Он сделал два шага и почувствовал, что ноги отказывают ему. В глазах сделалось зелено. В последнее время у него сильно болели кости, особенно ночью, когда приходилось стискивать зубы, чтобы не застонать, переворачиваясь с боку на бок. Поэтому он частенько вставал ночами и, насколько получалось, ходил, наклонялся, приседал до изнеможения — чтобы за усталостью не чувствовать боли…
Тайра вовремя подскочила, подхватила его под плечо.
Уложив Тинча на постель, старательно укрыла больного одеялом, подоткнула со всех сторон, а сама тихонечко, тихо-тихо присела рядом.
— Тинчи, прости меня. Прости. Я, конечно, не должна была доводить тебя до такого. Ты… ночью, конечно, всё слышал?
— Скажи, Тинчи, — продолжала она, схватив его руку и прижимая её к своей мокрой от слёз, бархатистой на ощупь щеке, — ты ведь всё на свете знаешь!.. Есть ли она где-нибудь, любовь? Или её кто-то выдумал, чтобы поиздеваться над нами? Если так, то можно… и ограбить. И убить. И даже поиграть в карты… на близкого тебе человека. И проиграть его в эти карты… Можно ли теперь вообще друг другу верить? И зачем это вообще Бог сотворил человека, если в человеке этом не должна существовать любовь? Если в его душе нет света, а есть непроглядная тьма без конца и без начала? Тогда зачем вообще жить?.. Ладно, ладно, — притворно отмахнулась она. — Не бойся, не на такую напал. Теперь точно вешаться не побегу, а ведь думала, честно, думала… Дурачок мой блаженный, ведь ты меня спас…
— Врёшь, — отозвался Тинч. — Ей-богу, врёшь…
— Ну, вру. А что, нельзя? Я ведь плохая, Тинч. Ты что, до сих пор не понял? Я девка. Я оторва. Я шалава… Но теперь я буду жить! Назло им всем буду жить! Они узнают, они поймут, с какой ведьмой связались!
— И опять врёшь. Никакая ты… не ведьма. И не… шалава. Ты просто глупая девчонка, которой захотелось поиграть во взрослые игры. Обожглась и рвёшь сердце себе и людям.
— Погоди, погоди! Как ты сказал? — встрепенулась Тайра. — Это ты сказал?
— Ну, я… Иногда… находит что-то, ты же знаешь. Скажи-ка лучше… Тебя можно попросить об одной важной вещи?
— Конечно, проси о чем угодно!
— Ты не подогреешь мне супу? А то страсть как есть хочется.
Странная гримаса появилась на её лице. Углы рта опустились книзу, но… — и Тинч готов был поклясться в этом, — то была улыбка!

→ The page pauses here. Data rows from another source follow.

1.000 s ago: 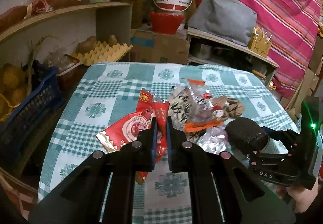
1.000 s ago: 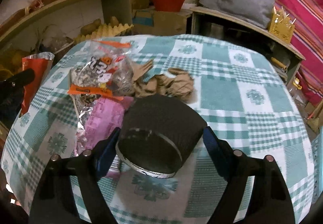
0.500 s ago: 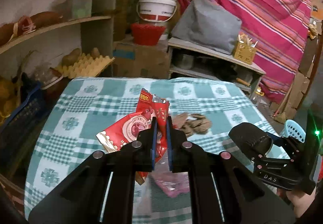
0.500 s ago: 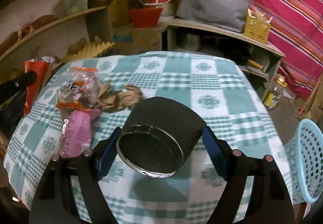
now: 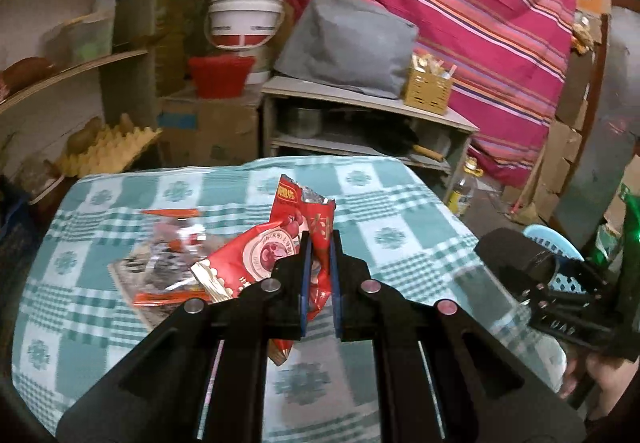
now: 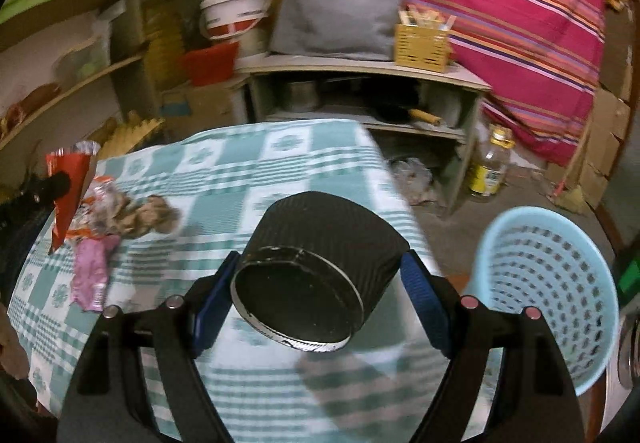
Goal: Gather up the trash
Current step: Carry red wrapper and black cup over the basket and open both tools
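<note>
Above the checked tablecloth (image 5: 392, 211) the left gripper (image 5: 319, 243) pinches a red snack wrapper (image 5: 256, 255) between its blue pads, jaws nearly together, the wrapper's torn silver-lined top sticking up past the fingertips and its lower end hanging below them. Off to the right, the right gripper (image 6: 316, 275) clamps a black carbon-pattern tub (image 6: 316, 255) by its sides, jaws spread wide around it, its open mouth turned towards the camera. On the cloth lie a clear crinkled packet with orange strips (image 5: 168, 243), some crumpled brown paper (image 6: 156, 213) and a pink wrapper (image 6: 90, 267), all bunched near the left edge. A pale blue plastic basket (image 6: 548, 283) stands on the floor just beside the table's right side, below and right of the tub.
</note>
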`<state>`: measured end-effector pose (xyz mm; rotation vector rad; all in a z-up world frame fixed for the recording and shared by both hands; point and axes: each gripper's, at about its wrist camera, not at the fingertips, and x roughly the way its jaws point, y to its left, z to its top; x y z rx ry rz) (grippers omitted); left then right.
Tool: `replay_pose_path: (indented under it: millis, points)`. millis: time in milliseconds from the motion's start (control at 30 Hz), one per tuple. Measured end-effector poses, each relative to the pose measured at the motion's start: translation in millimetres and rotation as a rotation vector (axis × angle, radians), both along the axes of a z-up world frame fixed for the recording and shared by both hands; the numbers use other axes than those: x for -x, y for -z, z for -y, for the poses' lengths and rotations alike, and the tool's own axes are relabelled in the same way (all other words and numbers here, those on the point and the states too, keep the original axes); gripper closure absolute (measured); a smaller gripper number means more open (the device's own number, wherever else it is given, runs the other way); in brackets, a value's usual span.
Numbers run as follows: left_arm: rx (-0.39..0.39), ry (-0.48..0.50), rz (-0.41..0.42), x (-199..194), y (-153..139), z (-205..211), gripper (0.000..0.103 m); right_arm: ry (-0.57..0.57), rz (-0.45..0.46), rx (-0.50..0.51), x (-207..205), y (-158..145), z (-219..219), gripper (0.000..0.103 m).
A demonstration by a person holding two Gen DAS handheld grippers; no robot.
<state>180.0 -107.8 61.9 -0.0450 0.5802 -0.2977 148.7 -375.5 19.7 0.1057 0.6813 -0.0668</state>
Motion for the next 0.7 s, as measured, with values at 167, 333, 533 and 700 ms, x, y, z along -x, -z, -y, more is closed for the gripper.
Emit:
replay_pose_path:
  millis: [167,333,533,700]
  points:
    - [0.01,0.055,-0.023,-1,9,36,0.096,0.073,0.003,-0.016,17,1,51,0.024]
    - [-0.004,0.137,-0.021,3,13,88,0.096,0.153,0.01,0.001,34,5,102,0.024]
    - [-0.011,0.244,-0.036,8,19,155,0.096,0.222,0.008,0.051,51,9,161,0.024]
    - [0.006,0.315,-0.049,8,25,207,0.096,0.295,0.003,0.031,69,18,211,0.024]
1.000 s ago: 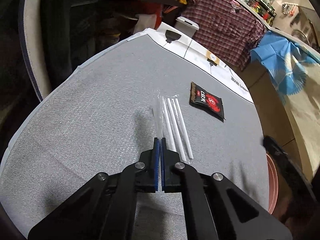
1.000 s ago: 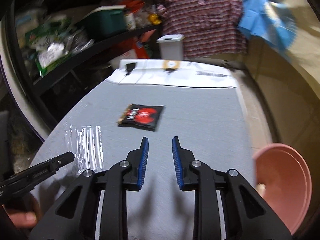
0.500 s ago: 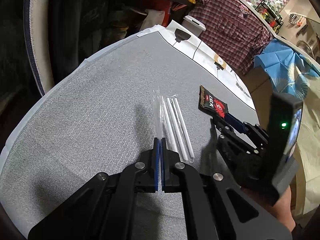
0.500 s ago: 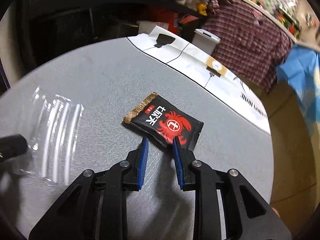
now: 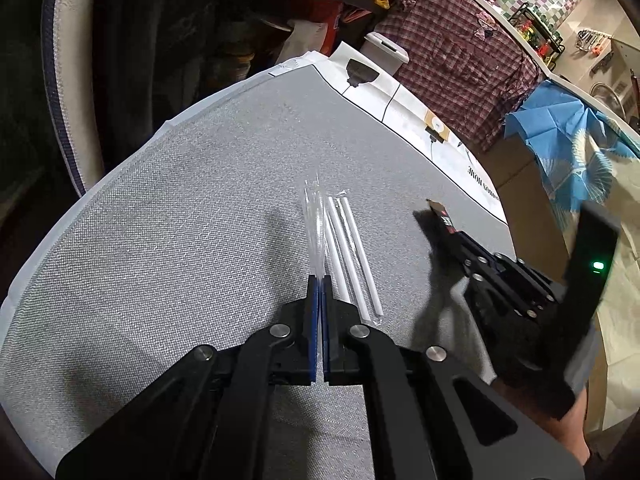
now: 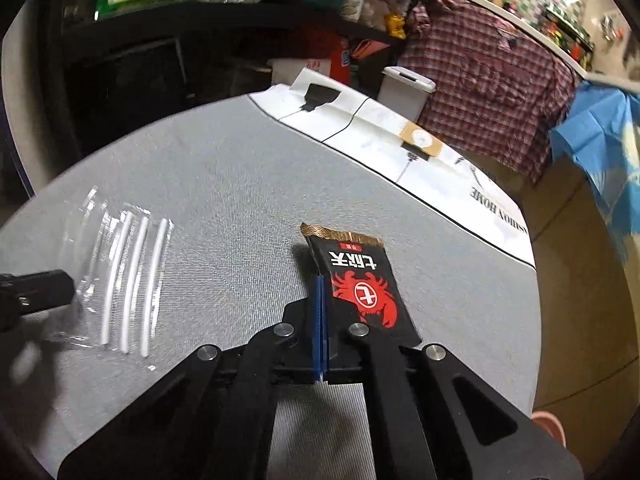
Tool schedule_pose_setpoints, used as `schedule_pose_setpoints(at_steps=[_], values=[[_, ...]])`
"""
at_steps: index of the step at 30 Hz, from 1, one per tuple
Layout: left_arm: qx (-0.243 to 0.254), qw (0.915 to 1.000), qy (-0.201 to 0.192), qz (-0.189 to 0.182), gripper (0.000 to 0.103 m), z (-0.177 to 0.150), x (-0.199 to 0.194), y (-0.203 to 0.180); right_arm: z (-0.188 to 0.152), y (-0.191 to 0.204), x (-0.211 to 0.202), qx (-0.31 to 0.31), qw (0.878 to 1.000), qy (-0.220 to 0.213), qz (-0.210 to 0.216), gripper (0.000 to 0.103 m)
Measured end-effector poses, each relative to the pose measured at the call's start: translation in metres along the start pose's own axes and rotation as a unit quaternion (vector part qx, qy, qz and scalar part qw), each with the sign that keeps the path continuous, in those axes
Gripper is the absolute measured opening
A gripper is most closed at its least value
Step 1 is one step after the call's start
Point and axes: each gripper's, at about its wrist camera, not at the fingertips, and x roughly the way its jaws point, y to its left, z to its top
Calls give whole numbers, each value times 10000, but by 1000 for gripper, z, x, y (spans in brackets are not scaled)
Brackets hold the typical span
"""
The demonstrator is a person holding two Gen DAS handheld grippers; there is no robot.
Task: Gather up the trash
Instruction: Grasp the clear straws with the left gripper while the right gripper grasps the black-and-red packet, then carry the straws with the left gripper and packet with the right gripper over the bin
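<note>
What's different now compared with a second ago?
The right gripper swung in over the table to the black snack wrapper and shut on its edge. The left gripper stayed shut on the clear straw packet, which hasn't moved on the grey table.

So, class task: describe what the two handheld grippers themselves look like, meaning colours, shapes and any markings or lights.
Both the left gripper and the right gripper are matte black linkage frames with silver round rivets, angular cut-out panels and two narrow fingers faced with blue pads. Seen from the left wrist view, the right gripper carries an upright black block with a small green light.
</note>
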Motion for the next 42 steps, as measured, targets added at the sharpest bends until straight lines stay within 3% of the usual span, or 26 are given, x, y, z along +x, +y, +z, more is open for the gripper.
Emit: schedule_pose_setpoints(at_steps=[21,42], values=[[817,9958,-376,-197,1,-18,-40,-45,-45,-38,-137,923,9945,-491,-5,0],[1327,9873,-484,-726,1,-34,-64,-75,-117,-100,-219,1712,9806,-889,-348,0]])
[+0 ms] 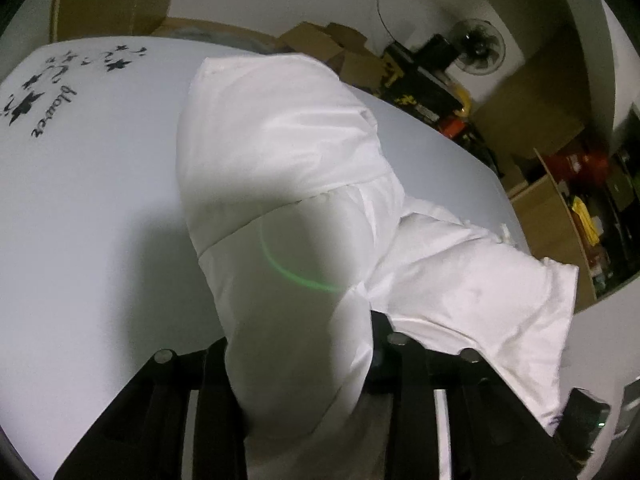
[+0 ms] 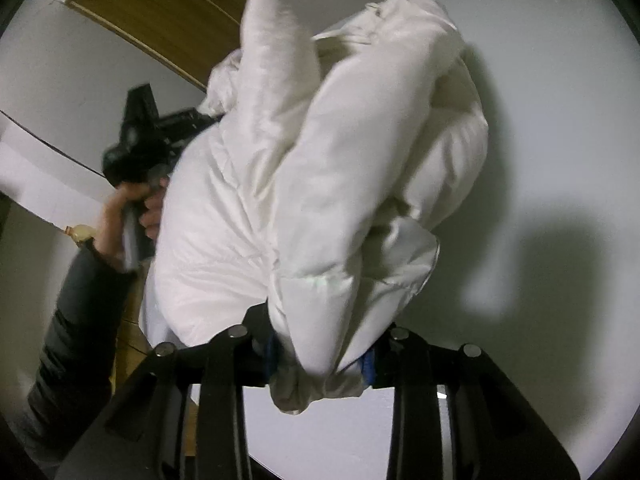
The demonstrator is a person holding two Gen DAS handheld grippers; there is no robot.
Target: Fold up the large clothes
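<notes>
A puffy white padded garment (image 1: 280,148) hangs bunched over the pale table (image 1: 88,200). A thick fold of it runs down between the black fingers of my left gripper (image 1: 300,360), which is shut on it. In the right wrist view the same garment (image 2: 340,152) is a lifted bundle, and my right gripper (image 2: 320,364) is shut on a gathered end of it, blue pads (image 2: 369,364) pressing the cloth. The left gripper (image 2: 140,136) shows there too, at the bundle's left side, its fingertips hidden in the fabric.
The tabletop carries a black flower print with lettering (image 1: 44,92) at its far left. Beyond the table's far edge stand cardboard boxes (image 1: 332,48), a fan (image 1: 478,46) and cluttered shelves (image 1: 580,184). A hand (image 2: 132,208) and dark sleeve (image 2: 76,320) hold the left gripper.
</notes>
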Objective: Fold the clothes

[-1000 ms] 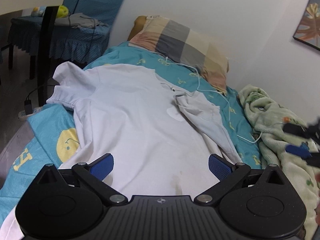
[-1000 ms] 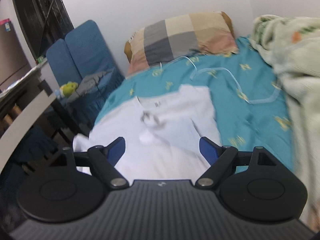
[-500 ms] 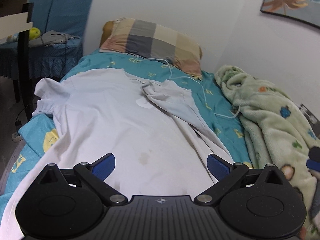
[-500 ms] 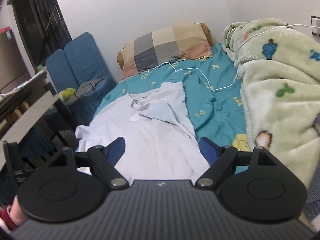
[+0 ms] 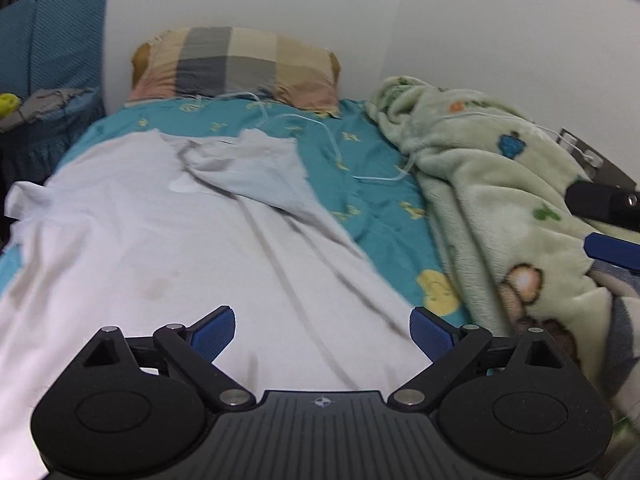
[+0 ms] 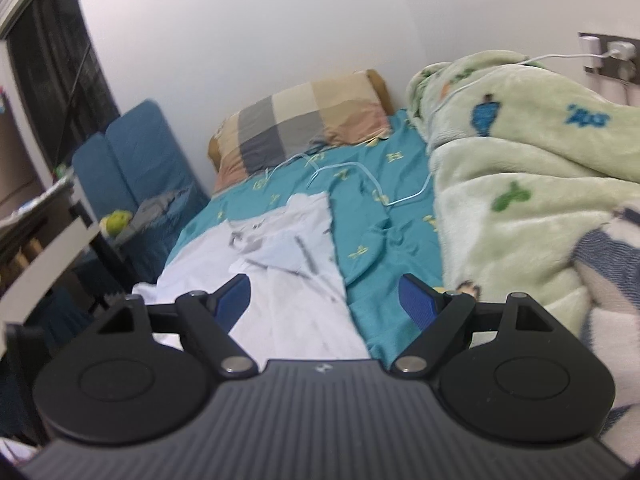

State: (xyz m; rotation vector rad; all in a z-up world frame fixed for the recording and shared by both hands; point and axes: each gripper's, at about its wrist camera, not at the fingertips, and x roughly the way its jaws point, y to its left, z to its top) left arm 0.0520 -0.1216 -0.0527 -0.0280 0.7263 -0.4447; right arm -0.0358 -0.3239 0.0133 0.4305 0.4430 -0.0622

— Что ж. Как любил говорить мой папаша, — молвила она, хохотнув, — "голодный зверь — здоровый зверь"…
— А ты всё-таки сволочь, — прибавила она, едва сдерживаясь, чтобы не расплыться в улыбке до ушей. — Большая-пребольшая сволочь. Ах, давай я тебя расцелую!..
Тем же вечером Тинчу впервые устроили ванну.
— Расцарапаю тебя всего! — твердила Тайра, с удовольствием массируя ему спину щипками пальцев и длинными заостренными ногтями.
2
За слюдяными окнами падал снег. В доме с утра было тепло и тихо. Тайра прибиралась по дому и заглянула в комнатку, где всё спал после ночной работы Тинч.
На столе у его постели рядами выстроились свежевыкрашенные фигурки. Здесь были солдатики в чёрных, синих, темно-зелёных мундирах, в панцырях и кольчугах, в киверах, шлемах и фесках, с барабанами и знаменами, пушками и винтовками, со щитами, мечами и копьями, пешие и конные. Их были сотни.
Тинч завершал работу над армией Бэрланда. Лаковые, ярко-красные как кровь мазки ложились на белую глину.
Вечером Тайра, довольная, что может хоть чем-то обрадовать его, вбежала в комнату, неся в протянутой руке треугольный армейский конверт:
— Ну-ка, ну-ка, вставай и пляши! Забежала, как ты просил, на почту, а там — лежит…
Тинч едва не испортил очередную фигурку.